* _TASK OBJECTIVE_
The line containing "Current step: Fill" marks the start; please restate exactly that line and only the lines following it through the end of the material below.

* _SOURCE DATA_
━━━━━━━━
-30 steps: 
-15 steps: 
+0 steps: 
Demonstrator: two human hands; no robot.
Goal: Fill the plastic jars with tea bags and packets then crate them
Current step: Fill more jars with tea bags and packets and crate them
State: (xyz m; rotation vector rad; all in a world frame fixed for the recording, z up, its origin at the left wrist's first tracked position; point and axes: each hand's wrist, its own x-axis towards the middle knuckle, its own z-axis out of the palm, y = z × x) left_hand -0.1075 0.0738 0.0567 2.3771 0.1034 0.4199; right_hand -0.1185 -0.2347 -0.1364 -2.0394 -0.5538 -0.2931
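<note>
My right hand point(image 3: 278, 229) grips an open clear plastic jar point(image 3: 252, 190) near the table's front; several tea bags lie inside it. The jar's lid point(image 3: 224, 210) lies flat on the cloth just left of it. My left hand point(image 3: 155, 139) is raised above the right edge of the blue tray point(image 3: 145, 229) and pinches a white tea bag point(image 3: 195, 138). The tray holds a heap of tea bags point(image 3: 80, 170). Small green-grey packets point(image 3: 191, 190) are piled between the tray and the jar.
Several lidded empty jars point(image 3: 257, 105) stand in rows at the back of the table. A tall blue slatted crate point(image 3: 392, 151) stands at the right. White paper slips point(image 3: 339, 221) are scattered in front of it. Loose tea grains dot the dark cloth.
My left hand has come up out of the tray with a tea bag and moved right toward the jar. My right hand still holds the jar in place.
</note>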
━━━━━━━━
* _EXERCISE SOLUTION_
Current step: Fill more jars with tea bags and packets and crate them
State: (xyz m; rotation vector rad; all in a world frame fixed for the recording, z up, its origin at the left wrist's first tracked position; point and axes: each hand's wrist, its own x-axis towards the middle knuckle, its own z-axis out of the palm, y = z × x) left_hand -0.1075 0.0738 0.0567 2.3771 0.1034 0.4199; right_hand -0.1185 -0.2347 -0.1364 -2.0394 -0.5538 -0.2931
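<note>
My right hand point(image 3: 278, 229) grips an open clear plastic jar point(image 3: 252, 190) near the table's front; several tea bags lie inside it. The jar's lid point(image 3: 224, 210) lies flat on the cloth just left of it. My left hand point(image 3: 155, 139) is raised above the right edge of the blue tray point(image 3: 145, 229) and pinches a white tea bag point(image 3: 195, 138). The tray holds a heap of tea bags point(image 3: 80, 170). Small green-grey packets point(image 3: 191, 190) are piled between the tray and the jar.
Several lidded empty jars point(image 3: 257, 105) stand in rows at the back of the table. A tall blue slatted crate point(image 3: 392, 151) stands at the right. White paper slips point(image 3: 339, 221) are scattered in front of it. Loose tea grains dot the dark cloth.
My left hand has come up out of the tray with a tea bag and moved right toward the jar. My right hand still holds the jar in place.
</note>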

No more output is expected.